Man must start doing what he can, so at some point his desire will flow into what he dreams of and then the sea of imagination, power, magic will be ready to overwhelm everything. Besides, everything we feel is a chimera in the great dream of life.
In the film “The Chimera” by Alice Rohrbacher, we are transported to the Italian countryside of the 1980s, specifically to Tarquinia, the ancient city of the province of Viterbo, a city known for its Etruscan heritage and ancient tombs. At the center of the narrative is Arthur, a young Englishman whose presence is shrouded in mystery. Having just been released from prison, archaeologist Arthur continues to search for his lost love Benjamin. It is implied that he may have followed his beloved Benjamina to this place, a woman who now exists only in memory, having departed this vain world. However, her mother, Flora, an opera singer, clings to the hope of her return, creating a haunting atmosphere of loss and nostalgia.
Arthur’s quest is a hunt for a chimera and visions that offer glimpses into the hidden past. Along with a group of local tombaroli, gravediggers, Arthur begins excavations to unearth ancient treasures buried with the dead, seeking to understand and perhaps recover what has been lost to time. While his companions are motivated by profit, Arthur’s pursuits are driven by a deeper longing for meaning and connection, symbolized by his relentless search for Benjamin and the truths hidden in the labyrinthine corridors of the past.
The film delves into themes of memory, loss and the passage of time, paralleling archaeological dig sites with the excavation of personal stories. Arthur’s journey becomes a metaphorical exploration of the human condition as he navigates the complex layers of existence, guided by an unimaginable thread similar to that of Ariadne in the myth of Theseus and the Minotaur. Through his encounters with the liminal spaces between life and death, he wrestles with questions of identity and purpose, seeking resolution within the fragmented remnants of the past.
– We wanted to make money, it sounds like in the movie.
-But he was looking for a passage to the Herefollowing.
Alice Rohrbacher’s direction using different film formats (16mm and 35mm) to render the dreamlike, the fantastical and the realistic overlays her “Chimera” with a sense of poetic realism, capturing the rugged beauty of the Italian landscape while enriching the storytelling with an ethereal quality that blurs the lines between reality and fantasy. The visual language of the film is completed where the neorealist immediacy meets the dreamlike depth.
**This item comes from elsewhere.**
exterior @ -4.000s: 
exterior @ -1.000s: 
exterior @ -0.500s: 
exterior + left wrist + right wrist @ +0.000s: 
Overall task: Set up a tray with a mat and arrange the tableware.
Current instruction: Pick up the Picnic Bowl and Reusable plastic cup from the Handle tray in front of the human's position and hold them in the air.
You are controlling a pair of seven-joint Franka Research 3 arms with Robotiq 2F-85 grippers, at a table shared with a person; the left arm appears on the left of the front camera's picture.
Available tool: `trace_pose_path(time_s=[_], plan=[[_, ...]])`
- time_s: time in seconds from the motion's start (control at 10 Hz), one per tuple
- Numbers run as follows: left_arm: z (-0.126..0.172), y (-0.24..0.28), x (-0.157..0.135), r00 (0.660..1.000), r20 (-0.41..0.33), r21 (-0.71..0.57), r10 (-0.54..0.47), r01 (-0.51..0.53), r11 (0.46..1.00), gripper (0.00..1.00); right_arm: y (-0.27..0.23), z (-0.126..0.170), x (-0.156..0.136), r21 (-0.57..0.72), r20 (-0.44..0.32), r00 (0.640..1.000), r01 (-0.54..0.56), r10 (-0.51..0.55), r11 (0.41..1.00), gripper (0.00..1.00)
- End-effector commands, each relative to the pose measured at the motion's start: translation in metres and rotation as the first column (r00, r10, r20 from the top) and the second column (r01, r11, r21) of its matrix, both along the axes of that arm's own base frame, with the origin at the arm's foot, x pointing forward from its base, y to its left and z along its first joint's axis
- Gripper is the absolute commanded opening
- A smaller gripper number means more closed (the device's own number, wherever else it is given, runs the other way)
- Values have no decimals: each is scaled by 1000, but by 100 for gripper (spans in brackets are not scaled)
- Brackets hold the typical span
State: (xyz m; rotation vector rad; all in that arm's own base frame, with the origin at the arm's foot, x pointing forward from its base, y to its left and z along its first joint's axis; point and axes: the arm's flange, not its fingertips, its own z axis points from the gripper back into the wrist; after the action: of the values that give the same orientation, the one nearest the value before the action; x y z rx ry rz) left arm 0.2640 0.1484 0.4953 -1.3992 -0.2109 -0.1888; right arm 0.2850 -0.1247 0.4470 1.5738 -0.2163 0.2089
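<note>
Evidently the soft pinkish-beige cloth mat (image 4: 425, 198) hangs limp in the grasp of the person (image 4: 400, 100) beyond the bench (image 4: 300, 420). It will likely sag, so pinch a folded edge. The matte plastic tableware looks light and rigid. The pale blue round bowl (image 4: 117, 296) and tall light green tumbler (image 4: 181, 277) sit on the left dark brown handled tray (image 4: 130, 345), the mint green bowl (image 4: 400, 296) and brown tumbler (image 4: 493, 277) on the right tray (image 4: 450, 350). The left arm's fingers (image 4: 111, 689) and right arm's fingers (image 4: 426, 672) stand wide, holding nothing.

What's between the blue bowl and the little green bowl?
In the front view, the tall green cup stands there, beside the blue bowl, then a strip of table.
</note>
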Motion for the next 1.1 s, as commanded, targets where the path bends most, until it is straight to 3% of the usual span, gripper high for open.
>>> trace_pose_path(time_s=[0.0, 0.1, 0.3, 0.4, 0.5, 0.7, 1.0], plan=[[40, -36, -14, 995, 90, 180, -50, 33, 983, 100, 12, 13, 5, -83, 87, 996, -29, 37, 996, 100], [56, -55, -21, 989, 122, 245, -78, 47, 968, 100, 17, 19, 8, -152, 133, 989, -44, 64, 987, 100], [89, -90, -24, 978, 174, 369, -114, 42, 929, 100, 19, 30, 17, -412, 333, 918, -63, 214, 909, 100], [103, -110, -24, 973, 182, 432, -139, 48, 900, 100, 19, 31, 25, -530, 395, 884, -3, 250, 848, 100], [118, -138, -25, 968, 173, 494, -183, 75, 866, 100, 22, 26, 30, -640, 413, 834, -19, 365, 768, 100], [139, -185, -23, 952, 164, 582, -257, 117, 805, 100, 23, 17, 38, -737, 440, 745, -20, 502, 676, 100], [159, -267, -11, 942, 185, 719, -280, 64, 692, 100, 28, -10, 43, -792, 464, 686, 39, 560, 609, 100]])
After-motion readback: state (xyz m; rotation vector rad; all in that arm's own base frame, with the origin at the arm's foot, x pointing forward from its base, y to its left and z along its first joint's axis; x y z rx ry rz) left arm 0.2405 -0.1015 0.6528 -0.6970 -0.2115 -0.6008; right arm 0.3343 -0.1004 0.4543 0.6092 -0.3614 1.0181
Characterized by haunting imagery and dream sequences, the film reflects Arthur’s inner turmoil and search for transcendence in a world characterized by transience and decay.
The film stars Josh O’Connor, who plays the dehydrated Arthur with a lean, resigned anguish and broken tenacity, and Carol Duarte, Vincenzo Nemolato.
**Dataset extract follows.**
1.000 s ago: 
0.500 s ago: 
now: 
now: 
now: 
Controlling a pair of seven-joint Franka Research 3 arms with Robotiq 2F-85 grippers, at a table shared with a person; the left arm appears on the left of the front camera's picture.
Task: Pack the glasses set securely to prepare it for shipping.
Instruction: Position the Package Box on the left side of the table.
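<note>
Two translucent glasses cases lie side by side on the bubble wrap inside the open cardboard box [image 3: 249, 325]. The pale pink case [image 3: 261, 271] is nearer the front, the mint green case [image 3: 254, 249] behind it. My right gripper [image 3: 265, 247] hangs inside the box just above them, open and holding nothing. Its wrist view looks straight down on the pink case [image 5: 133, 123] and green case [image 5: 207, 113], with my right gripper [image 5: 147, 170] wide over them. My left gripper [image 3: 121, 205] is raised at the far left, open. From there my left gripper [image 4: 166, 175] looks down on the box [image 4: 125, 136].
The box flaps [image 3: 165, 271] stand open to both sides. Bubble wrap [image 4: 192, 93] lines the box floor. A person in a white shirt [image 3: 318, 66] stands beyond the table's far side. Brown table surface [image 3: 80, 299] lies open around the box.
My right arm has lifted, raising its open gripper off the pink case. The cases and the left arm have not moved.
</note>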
Director Alice Rohrbacher (awarded at Cannes – Grand Jury Prize for “Miracles” in 2014 and Screenplay Award for “Happy Lazarus”) writes “Where I grew up (Fiesole, Tuscany) it was common to hear stories of secret discoveries, secret excavations and mysterious adventures” and continues “The closeness between the sacred and the profane, death and life, which characterized my growing up years, has always fascinated me and helped me to have a perception in the way I see things. That is why I finally decided to make a film that tells this multi-layered story, this relationship between two worlds, the last part of a triptych regarding a local area whose attention is focused on a central question: what to do with her past? As some grave diggers say, in our region it is the dead who give life.”
Central to the film’s thematic mosaic is the motif of the chimera – an emblem of the fleeting nature of truth and the ephemeral quality of memory. As Arthur wrestles with his own inner demons and external challenges, he confronts the chimerical nature of his own existence, oscillating between past and present, longing and acceptance. Ultimately, The Chimera is a meditation on the human condition, an exploration of the ways in which we navigate the complexities of our own history in search of meaning and redemption.
In life every smile is an illusion and every tear a reality. Somewhere in between resides an eternal illusion, a perpetual chimera with slivers of earthy truth, which we are called to live with courage, boldness and imagination. The more we cower, the more the unbearable reality suffocates our life.